Ce qui figure au brief. Que les affirmations improvisées sur l'effet ne seront pas utilisables, et qu'une seconde prise avec le libellé validé fait partie de la commande.

Le déroulé qui fonctionne

  1. Trancher le classement. Médicament, dispositif médical, produit cosmétique, denrée alimentaire : cela décide du corps de règles applicable, et le décide avant tout le reste.
  2. Écrire des affirmations, pas des thèmes. Le libellé de chaque affirmation sur le produit est rédigé avant que quiconque touche une caméra.
  3. Faire valider.
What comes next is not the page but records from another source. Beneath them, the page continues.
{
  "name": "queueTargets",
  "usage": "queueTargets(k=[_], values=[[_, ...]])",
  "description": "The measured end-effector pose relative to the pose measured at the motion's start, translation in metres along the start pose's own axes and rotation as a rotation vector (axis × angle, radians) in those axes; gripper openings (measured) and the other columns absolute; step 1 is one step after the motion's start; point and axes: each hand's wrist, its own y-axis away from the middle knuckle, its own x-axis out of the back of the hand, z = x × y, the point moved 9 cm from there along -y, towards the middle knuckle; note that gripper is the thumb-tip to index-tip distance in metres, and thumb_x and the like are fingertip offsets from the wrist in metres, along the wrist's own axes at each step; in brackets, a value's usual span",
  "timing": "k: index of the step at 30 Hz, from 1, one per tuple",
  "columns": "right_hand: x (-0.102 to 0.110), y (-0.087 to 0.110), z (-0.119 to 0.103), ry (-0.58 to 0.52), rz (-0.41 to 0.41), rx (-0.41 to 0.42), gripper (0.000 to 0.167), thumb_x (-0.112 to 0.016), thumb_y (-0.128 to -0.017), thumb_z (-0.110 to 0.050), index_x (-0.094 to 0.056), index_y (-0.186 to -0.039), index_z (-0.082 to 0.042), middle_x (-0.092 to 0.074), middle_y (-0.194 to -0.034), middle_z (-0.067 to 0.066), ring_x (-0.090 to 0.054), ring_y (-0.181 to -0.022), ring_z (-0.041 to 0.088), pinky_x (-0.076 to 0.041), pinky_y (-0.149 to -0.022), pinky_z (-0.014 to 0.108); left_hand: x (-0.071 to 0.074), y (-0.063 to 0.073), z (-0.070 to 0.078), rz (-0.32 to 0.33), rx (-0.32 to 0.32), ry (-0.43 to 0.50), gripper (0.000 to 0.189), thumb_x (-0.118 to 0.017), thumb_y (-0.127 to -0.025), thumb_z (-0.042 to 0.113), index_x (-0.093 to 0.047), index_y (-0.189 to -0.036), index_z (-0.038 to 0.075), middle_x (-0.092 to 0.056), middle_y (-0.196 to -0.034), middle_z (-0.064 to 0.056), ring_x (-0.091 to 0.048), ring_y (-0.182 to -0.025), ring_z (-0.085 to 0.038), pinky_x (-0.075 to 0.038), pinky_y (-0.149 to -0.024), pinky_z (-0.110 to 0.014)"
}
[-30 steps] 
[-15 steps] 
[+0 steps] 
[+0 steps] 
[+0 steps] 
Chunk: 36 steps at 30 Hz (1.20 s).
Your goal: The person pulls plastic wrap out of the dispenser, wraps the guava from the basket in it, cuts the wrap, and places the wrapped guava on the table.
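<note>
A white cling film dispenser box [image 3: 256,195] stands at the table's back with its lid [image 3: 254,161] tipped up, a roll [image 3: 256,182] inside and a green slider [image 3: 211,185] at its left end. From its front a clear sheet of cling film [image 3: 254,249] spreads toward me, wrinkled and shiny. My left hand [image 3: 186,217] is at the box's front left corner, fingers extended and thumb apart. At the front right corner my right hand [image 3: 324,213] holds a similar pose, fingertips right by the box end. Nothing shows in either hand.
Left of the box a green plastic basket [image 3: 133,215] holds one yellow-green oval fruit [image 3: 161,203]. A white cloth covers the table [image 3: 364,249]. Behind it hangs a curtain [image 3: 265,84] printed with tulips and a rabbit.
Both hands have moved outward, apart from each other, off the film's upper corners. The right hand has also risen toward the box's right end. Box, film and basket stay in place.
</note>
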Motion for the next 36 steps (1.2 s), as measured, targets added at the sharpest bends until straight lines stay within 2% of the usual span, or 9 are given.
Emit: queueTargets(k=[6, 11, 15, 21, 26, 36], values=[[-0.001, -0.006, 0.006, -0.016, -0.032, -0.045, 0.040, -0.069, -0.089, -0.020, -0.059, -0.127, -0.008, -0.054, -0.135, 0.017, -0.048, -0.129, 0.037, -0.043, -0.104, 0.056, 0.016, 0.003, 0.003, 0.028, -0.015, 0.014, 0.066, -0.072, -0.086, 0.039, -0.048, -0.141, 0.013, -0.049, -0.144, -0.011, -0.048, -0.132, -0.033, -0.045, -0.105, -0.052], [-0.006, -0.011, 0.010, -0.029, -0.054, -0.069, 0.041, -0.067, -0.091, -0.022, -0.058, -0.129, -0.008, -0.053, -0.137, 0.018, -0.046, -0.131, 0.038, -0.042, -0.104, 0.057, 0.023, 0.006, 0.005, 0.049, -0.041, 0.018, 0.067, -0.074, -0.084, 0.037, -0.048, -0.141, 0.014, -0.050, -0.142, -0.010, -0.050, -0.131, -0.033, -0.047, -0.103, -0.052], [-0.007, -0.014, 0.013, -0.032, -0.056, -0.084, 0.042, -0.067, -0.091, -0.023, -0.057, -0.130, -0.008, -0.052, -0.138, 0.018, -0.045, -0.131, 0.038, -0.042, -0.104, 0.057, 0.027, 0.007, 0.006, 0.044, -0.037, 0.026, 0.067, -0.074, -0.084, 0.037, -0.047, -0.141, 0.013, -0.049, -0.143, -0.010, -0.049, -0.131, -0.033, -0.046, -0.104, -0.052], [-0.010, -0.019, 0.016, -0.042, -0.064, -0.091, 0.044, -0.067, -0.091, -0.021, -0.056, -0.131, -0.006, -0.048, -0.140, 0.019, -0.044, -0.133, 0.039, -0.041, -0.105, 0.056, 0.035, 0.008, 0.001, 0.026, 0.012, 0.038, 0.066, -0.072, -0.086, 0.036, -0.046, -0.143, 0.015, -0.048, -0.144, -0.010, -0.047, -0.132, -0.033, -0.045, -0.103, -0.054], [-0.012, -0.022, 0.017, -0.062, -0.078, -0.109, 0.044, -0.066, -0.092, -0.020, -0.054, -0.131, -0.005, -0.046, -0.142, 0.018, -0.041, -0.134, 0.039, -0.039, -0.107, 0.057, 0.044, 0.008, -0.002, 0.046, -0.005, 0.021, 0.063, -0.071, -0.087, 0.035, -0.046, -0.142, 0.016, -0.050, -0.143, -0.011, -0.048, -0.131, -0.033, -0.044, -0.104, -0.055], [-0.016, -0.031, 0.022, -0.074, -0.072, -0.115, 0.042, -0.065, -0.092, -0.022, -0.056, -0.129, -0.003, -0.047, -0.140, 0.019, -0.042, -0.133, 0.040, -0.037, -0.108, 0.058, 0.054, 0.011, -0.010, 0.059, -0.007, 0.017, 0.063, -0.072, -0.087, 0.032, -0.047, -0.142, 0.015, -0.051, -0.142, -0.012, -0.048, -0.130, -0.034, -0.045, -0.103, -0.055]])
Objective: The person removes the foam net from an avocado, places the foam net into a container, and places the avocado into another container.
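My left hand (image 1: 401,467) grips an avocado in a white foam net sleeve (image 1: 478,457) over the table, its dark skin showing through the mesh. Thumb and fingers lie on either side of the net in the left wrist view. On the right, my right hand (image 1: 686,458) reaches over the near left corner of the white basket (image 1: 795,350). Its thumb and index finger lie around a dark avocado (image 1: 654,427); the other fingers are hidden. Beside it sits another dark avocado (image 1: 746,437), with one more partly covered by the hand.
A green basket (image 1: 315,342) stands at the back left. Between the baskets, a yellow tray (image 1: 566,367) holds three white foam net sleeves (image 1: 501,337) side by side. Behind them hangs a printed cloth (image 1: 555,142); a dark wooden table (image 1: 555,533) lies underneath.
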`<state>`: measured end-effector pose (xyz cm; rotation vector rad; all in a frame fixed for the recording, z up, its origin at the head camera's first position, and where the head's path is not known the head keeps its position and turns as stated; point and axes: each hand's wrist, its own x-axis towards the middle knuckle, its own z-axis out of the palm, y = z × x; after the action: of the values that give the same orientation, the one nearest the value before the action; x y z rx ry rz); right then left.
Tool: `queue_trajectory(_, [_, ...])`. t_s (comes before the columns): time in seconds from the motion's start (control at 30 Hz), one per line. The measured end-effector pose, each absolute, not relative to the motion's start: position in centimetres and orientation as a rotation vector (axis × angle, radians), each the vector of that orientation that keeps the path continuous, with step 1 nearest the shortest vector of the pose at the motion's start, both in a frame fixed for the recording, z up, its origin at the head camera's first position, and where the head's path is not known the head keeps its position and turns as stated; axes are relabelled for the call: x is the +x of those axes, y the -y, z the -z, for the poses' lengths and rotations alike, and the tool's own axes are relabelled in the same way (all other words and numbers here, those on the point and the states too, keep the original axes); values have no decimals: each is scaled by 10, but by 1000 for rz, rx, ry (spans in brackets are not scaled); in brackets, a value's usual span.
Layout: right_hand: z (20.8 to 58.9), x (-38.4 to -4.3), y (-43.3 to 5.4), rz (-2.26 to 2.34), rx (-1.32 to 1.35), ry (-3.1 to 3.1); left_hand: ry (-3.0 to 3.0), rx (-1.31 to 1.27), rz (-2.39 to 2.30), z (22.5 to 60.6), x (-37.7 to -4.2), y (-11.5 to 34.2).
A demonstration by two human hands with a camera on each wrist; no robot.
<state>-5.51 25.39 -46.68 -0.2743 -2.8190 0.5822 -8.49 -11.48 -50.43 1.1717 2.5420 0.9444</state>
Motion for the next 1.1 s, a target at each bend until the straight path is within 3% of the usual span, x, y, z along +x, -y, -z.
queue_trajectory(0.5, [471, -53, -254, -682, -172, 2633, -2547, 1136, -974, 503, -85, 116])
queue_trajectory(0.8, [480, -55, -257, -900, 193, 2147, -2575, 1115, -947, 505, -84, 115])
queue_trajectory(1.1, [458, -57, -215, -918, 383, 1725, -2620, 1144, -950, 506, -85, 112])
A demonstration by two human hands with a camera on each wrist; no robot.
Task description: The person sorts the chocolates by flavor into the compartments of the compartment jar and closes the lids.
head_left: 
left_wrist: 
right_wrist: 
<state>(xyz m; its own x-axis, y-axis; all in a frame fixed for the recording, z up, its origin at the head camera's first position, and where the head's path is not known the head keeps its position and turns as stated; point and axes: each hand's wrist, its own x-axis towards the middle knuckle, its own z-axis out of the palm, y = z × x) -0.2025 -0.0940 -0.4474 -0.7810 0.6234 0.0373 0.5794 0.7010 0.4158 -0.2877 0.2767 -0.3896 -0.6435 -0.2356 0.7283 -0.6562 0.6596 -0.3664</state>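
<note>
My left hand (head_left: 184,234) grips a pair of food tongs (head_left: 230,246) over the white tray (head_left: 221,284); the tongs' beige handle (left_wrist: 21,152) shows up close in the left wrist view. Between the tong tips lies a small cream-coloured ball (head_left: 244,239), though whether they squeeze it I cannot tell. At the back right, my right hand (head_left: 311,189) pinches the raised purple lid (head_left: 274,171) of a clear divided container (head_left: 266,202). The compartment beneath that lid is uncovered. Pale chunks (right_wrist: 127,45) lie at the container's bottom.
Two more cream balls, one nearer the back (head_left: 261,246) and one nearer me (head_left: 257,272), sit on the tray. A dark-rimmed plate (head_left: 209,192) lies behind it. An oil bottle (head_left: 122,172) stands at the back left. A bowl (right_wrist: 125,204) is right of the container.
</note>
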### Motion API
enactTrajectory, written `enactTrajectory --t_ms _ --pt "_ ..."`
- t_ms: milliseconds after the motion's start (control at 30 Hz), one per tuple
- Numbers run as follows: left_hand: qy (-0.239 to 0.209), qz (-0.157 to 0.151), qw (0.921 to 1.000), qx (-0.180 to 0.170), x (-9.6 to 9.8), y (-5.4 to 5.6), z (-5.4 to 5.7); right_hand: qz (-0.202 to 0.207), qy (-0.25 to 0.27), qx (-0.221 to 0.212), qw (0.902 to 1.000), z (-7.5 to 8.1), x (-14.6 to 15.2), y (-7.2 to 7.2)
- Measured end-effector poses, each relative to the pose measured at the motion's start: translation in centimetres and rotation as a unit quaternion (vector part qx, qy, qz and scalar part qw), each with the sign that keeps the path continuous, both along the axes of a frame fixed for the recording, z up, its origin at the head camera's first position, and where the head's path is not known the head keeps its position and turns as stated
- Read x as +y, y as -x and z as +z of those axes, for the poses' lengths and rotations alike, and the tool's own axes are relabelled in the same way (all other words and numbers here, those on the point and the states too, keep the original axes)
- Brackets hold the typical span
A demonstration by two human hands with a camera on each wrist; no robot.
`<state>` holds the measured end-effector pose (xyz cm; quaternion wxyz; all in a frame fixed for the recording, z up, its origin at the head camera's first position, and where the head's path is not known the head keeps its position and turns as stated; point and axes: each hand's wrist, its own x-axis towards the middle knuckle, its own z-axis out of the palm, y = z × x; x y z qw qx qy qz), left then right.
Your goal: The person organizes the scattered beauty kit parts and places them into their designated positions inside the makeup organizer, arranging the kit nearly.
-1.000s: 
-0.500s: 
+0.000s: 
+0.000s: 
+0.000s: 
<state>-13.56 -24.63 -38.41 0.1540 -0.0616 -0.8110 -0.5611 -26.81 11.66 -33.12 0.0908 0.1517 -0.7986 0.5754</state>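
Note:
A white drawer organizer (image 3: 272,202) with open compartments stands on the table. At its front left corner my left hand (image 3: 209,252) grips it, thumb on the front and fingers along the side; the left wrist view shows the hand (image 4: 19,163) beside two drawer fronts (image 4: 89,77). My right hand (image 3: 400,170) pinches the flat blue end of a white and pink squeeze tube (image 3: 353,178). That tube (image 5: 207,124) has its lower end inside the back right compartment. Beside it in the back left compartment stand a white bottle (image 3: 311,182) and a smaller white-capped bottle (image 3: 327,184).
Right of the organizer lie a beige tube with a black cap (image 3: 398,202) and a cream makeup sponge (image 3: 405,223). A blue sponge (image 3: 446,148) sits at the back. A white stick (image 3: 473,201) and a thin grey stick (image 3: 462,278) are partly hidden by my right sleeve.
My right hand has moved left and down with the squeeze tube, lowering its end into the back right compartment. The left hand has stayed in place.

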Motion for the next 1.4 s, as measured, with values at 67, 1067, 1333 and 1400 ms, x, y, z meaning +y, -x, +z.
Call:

Par la personne qui répond du classement réglementaire, avec une date et par écrit.
  4. Tourner ensuite. Et, en cas de doute, tourner une variante de sécurité de la phrase critique, pour qu'une alternative existe au montage.

Quatre étapes, et la première est celle que presque tout le monde saute, parce qu'elle a l'air d'une formalité et qu'elle oriente en réalité tout le reste.

L'objection qui revient toujours

« Elle dit seulement la vérité sur son expérience. » Sa sincérité n'est pas en cause, et elle n'est pas le critère. Les règles visent la forme de la publicité, pas l'honnêteté de la personne : un récit d'expérience véridique reste un récit d'expérience.

C'est précisément pour cela que la solution n'est pas une protestation mais une autre construction de la vidéo. Ce qui est montré et décrit porte plus loin, dans cette catégorie, que ce qui est raconté.

Sources

Vérifié le 8 septembre 2026. Ce guide n'est pas un conseil juridique et ne remplace pas l'examen du cas d'espèce par des personnes compétentes. En cas de désaccord entre ce guide et la source officielle, la source fait foi.